__What to produce__: Pictures are to be left out; every line from the one with "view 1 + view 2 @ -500" through the end of the data must be transcribed exactly.

__Collected data__:
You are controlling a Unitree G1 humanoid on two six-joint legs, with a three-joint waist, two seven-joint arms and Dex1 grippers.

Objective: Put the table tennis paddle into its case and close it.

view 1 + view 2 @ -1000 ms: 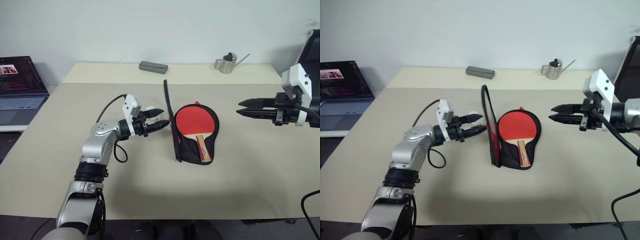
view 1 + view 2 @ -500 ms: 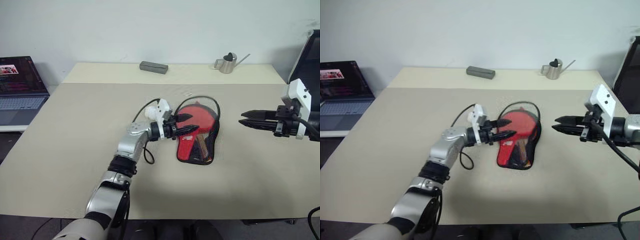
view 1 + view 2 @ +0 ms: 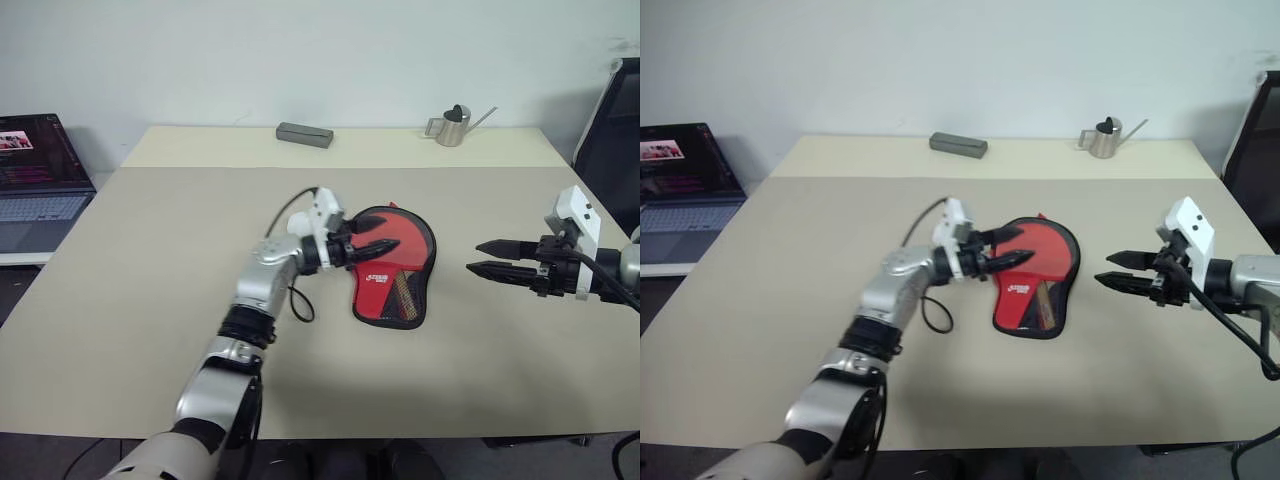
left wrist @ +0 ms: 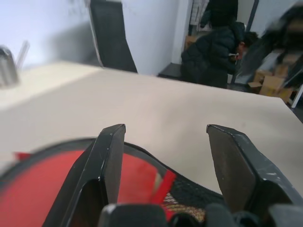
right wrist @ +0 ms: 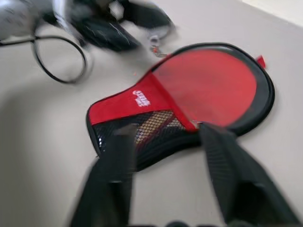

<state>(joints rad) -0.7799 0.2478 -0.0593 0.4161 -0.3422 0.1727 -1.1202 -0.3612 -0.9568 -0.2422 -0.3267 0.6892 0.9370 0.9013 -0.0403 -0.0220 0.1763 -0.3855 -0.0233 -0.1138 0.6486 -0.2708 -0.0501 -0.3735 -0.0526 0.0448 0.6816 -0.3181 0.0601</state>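
Left gripper [image 3: 384, 249] over the flap-down case, jaws apart and empty.
The paddle-shaped red-and-black soft zip case [image 3: 393, 265] lies mid-table, long axis toward the robot; the open, empty right gripper [image 3: 484, 270] waits well apart (paddle handle behind mesh).

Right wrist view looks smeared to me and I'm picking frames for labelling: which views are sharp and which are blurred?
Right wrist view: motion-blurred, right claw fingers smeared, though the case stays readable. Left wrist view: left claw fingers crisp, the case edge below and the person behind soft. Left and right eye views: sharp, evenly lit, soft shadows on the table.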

__Answer box__:
view 1 + view 2 @ -500 ms: 
view 1 + view 2 @ +0 ms: 
left wrist @ +0 ms: 
right wrist @ +0 ms: 

<state>(joints rad) -0.7799 0.2478 -0.0593 0.4161 -0.3422 0.1727 -1.1202 -0.3612 -0.9568 -0.2422 -0.3267 0.6892 0.9370 0.9013 -0.0403 -0.0220 0.1763 -0.3855 -0.0233 -0.1138 0.6486 -0.2708 -0.0501 -0.3735 -0.0526 0.0448 0.6816 -0.3181 0.0601</state>
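Left gripper [image 3: 384, 249] over the flap-down case, jaws apart and empty.
The paddle-shaped red-and-black soft zip case [image 3: 393, 265] lies mid-table, long axis toward the robot; the open, empty right gripper [image 3: 484, 270] waits well apart (paddle handle behind mesh).

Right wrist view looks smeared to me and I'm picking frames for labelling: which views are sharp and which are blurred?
Right wrist view: motion-blurred, right claw fingers smeared, though the case stays readable. Left wrist view: left claw fingers crisp, the case edge below and the person behind soft. Left and right eye views: sharp, evenly lit, soft shadows on the table.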

Nothing else goes in the answer.